I will not use a teacher's text. Students will not have textbooks they carry with them. If we read from them, I will keep them in class. I will use handouts. Why? I don't want to fall into the routine of reading someone else's interpretation of a work. I don't want to be tempted to assign questions 1-15 at the end of the chapter. I want to do more "teaching on my feet" or "teaching on the fly" and see where the moment takes us. (Now this is ironic - considering we are in the midst of ordering all new textbooks, which I most certainly WILL use. But I don't use a text for Comp I, II, or College Comp. The students writings are our text. In American Lit, I use the text about 15% of the time. In Brit Lit, I use a text about 85% of the time. But after going through the process of selecting a textbook and thoroughly examining them, I'm sold on the textbook we've selected. Will I rely totally on it? No. But textbooks and all of the accessories that come with them are truly light years ahead of any texts I had in high school and college.
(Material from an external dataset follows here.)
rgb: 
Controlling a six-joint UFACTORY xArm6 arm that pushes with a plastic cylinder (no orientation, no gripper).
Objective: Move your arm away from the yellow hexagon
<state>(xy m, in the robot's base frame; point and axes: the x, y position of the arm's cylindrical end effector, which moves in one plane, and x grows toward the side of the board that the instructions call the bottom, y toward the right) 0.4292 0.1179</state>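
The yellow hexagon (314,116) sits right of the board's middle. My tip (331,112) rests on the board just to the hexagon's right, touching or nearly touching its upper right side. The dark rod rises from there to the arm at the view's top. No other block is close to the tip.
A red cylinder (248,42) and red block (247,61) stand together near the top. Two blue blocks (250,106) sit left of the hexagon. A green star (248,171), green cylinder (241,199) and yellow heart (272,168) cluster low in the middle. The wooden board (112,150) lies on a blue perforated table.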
In a way I'm looking at the new textbooks as a kind of freedom. Now I spend so much time developing worksheets and guides and other assignments to go with the things I teach that aren't in the textbook. The new textbooks have already done most of that for me. That frees me up to do a lot of other things in my classes - like maybe designing how to implement the assignment I discussed in the previous paragraph).
Finally, I want to design a web page for our classes. Students can post their work. I can put my syllabus on them. Students can, and I realize I am being very idealistic here, establish chat rooms where we can discuss assignments and projects. We can all use code names and establish anonymity. Think of the freedom and the personas that would be available! (I haven't tried this yet - mostly because I haven't put the time into developing this idea. But I plan to try it with my College Comp class next year. I guess this blog grew out of my desire to incorporate technology into my teaching. But I've also seen how difficult it is to try and use - no scratch that - to even GET technology. So this one is incomplete or at least to be continued).
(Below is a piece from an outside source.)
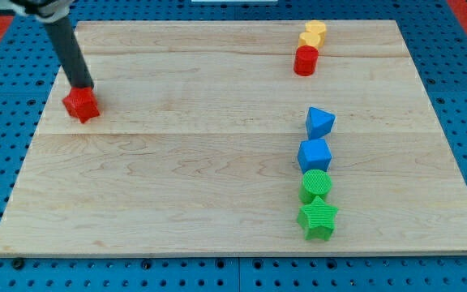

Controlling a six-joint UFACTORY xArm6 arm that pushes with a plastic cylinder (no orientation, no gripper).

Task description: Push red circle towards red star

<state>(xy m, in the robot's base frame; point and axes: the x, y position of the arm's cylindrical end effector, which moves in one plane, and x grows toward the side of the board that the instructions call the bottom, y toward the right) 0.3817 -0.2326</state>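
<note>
Tip (83, 84) bare rod, no jaws to open or shut, touching top of red star (81, 105) near board's left edge, upper part. Red circle (306, 61) far across near top edge, right of centre, touching yellow block (314, 33). Push needs start from circle's right side, heading left.
</note>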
Ultimately, I would like to devote summers and a few evenings to post graduate school. I would like to seek a degree in English education. In the name of ultimate renewal, I would like to teach English teachers. (A pipe dream. Like running my home town newspaper. Would I love to do it? Yes. Would I be good at it? I think so. But I'm having the time of my life doing what I love right now. My persona life - though I've lost both parents since then - is light-years from where it was when I originally devised this. I wouldn't trade that for anything).